BA (Vind), MA (Dal), PhD (Cantab)
Neil G. Robertson is an associate professor in the Foundation Year, Early Modern Studies and Contemporary Studies programs. Dr Robertson graduated from the University of King’s College in 1985 with a BA in Political Science. He went on to take an M.A. in Classics at Dalhousie University, and in 1995 completed his PhD at Cambridge in Social and Political Science. He is past director of the Foundation Year Program and is past director of the Early Modern Studies Program, which he helped to found. Dr Robertson was the King’s College dean of residence in 1989-1990 and has served as chair of faculty.
Teaching and Research Interests
- Contemporary political thought
- Early Modern political thought
- The shaping of Modernity in Early Modern Europe
Current Research Projects
Dr. Robertson is researching Leo Strauss and Neoconservatism in the Bush White House, and, as well, Descartes’s contributions to the development of Modernity.
Selected Publications
- “Milbank and Modern Secularity” in W.J. Hankey and Douglas Hedley eds. Radical Orthodoxy (Cambridge, Cambridge University Press, forthcoming).
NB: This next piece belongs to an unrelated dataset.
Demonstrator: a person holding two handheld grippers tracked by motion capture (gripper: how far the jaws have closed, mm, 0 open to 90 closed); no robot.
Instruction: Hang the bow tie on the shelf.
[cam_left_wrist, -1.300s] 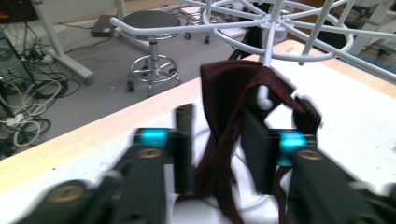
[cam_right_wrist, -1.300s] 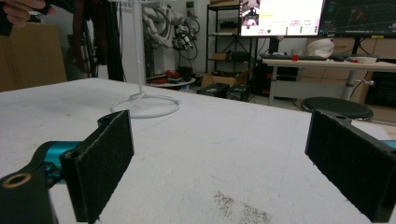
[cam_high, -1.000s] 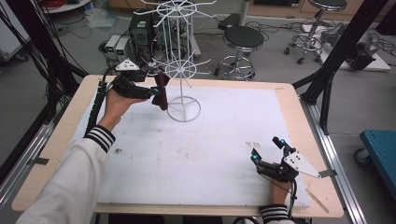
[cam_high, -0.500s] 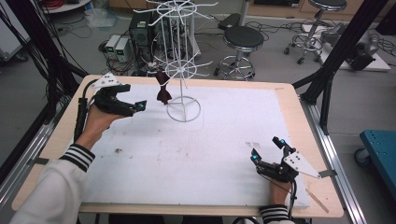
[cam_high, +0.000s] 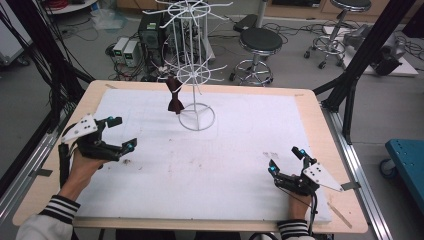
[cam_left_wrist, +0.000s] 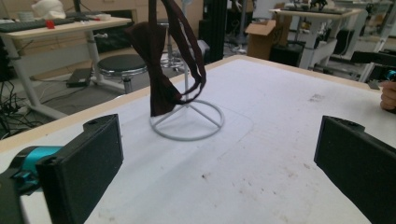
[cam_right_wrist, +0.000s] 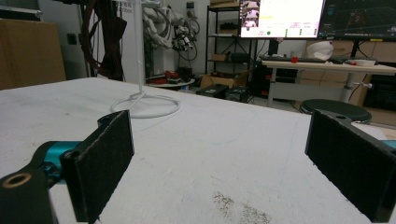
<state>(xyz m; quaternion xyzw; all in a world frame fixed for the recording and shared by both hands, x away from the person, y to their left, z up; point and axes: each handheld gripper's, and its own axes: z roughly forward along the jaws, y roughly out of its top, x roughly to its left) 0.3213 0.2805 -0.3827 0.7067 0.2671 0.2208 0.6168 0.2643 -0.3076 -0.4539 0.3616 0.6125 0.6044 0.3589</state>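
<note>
The left gripper (cam_high: 119, 134) stands with jaws apart and empty at the table's left edge, well clear of the dark bow tie (cam_high: 174, 98) hanging on the white wire rack (cam_high: 196, 75). The right gripper (cam_high: 287, 161) rests with jaws spread, empty, at the near right. By my judgement the hanging step is complete; the next move calls only for parking both hands.

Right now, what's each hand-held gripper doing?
Left hand-held gripper: open, holding nothing, its jaws having just opened.
Right hand-held gripper: open, holding nothing.
</note>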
- ”Montesquieu, Rousseau and the Origins of Inequality” in John Duncan ed. On Rousseau’s Discourse on Inequality (Toronto, University of Toronto Press, forthcoming).
- “George Grant: Intimations of Deprival, Intimations of Beauty” Modern Age (Winter/Spring 2004, Vol. 46, nos. 1-2) 74-83.
- Edited with David Peddle, ”Lamentation and Speculation: George Grant, James Doull and the Possiblity of Canada” Animus 7 (2002) 1-29
- “Leo Strauss’s Platonism” Animus 4 ( 2000).
- “The Closing of the Early Modern Mind: Leo Strauss and Early Modern Political Thought” Animus 3 (1998) 1-16.